The Goya prizes, the Spanish Oscars, are the instruments by which the Academia guides Spanish cinema through what seems to some critics to be a narrow path, elevating certain types of filmmaking and ignoring others. In short, it is an institution for branding cinema and generating a particular type of film culture. It befits national film institutions and professional lobbies to encourage consistent and non-contradictory (and yet diverse) national cinema discourses, particularly if these enable transnational distribution or if these images are useful in nation/community building ventures. However, we could question the purpose of using the same instruments of control and branding on behalf of other nations and territories.
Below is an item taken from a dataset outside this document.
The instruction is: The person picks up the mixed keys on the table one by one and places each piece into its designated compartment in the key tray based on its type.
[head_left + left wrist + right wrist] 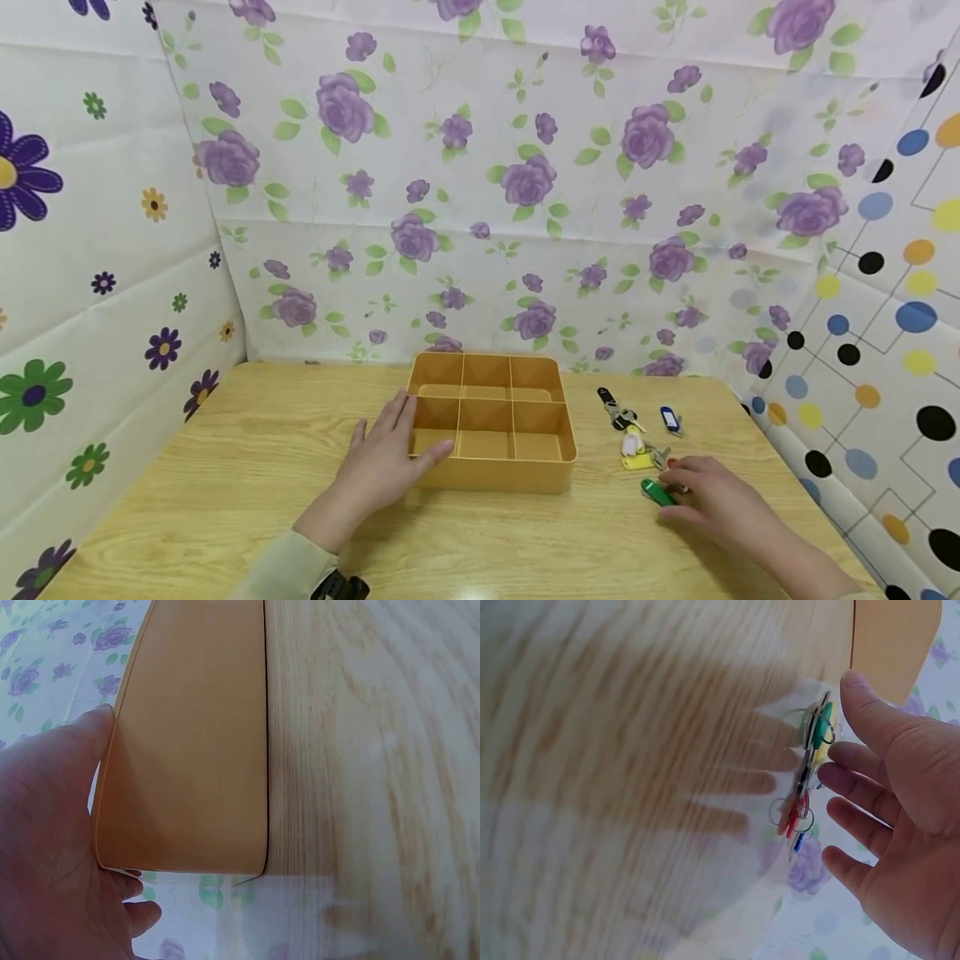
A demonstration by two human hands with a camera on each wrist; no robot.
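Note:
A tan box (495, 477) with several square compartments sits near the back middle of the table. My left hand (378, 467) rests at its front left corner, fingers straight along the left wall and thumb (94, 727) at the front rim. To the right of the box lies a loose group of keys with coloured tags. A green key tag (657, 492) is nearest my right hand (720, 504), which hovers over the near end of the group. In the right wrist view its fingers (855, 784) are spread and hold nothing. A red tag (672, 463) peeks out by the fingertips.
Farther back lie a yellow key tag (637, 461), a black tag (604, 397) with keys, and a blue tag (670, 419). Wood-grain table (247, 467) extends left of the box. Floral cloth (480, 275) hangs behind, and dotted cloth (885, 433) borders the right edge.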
This presentation engages with the Goya a la Mejor Película Iberoamericana category of the awards. Is this prize a declaration of possession? Is this a hangover of post-colonial sentiment? Is it a valid claim to exerting authority over Latin American film cultures in the field of cinema by the Academia?  Or is it something else entirely?

 

Rebecca Ogden

Marketing affective capital through Cuba's tourism branding

Despite common assumptions that Cuba’s reinsertion into the competitive market of international tourism has been reluctant, and/or an irreversible backslide into pre-revolutionary economic models and associated social ills, MINTUR (el Ministerio de Turismo) has in fact pragmatically and strategically developed the industry and commissioned competitive tourism marketing campaigns since the early 1990s (albeit distinctly on its own terms). However, there is certain ambivalence between firstly, these directed efforts to brand Cuba through tourism amidst a competitive market, and secondly, attempts to positively include revolutionary values in the tourism brand - to make tourism ‘pay’ beyond economic terms. My research proposes that Cuba’s tourism brand can be conceptualised through the notion of affective capital.  In particular, this paper discusses how actors who have contact with tourists in formal and informal spheres of tourism engage with affective capital and in so doing either reinforce or deviate from the brand in various ways.

 

Alexandra Nitz

Promotion and Perception of Colombia as an International Academic Destination

The number of international students enrolled at universities in several Latin American countries has been continuously increasing during the past few years. The choice of a country for studies abroad can be influenced by the image that students have of this particular country. Focusing on Colombia, my paper firstly outlines the way Colombia is portrayed by official bodies. The presentation introduces the campaign Colombia Challenge Your Knowledge that advertises Colombia as an advantageous academic destination and focuses on the following questions: Which characteristics are attributed to Colombia? What makes this country a unique place for studies abroad? Afterwards, the country images that international students hold of Colombia before their arrival are detailed. Do international students see Colombia as exotic, dangerous, and exciting? Or do they associate this country with other stereotypes? In order to answer these questions, findings from my doctoral project that are derived from recent face-to-face interviews as well as from an online survey carried out in Colombia with international students from various countries around the world are presented. Finally, empirical results are contrasted with the official promotion of Colombia to show if these sets of country images match or if they differ considerably. Based on a new empirical data set, my paper discusses the branding of Colombia as an international academic destination in comparison to the perception of the country image through the target group of this promotional process.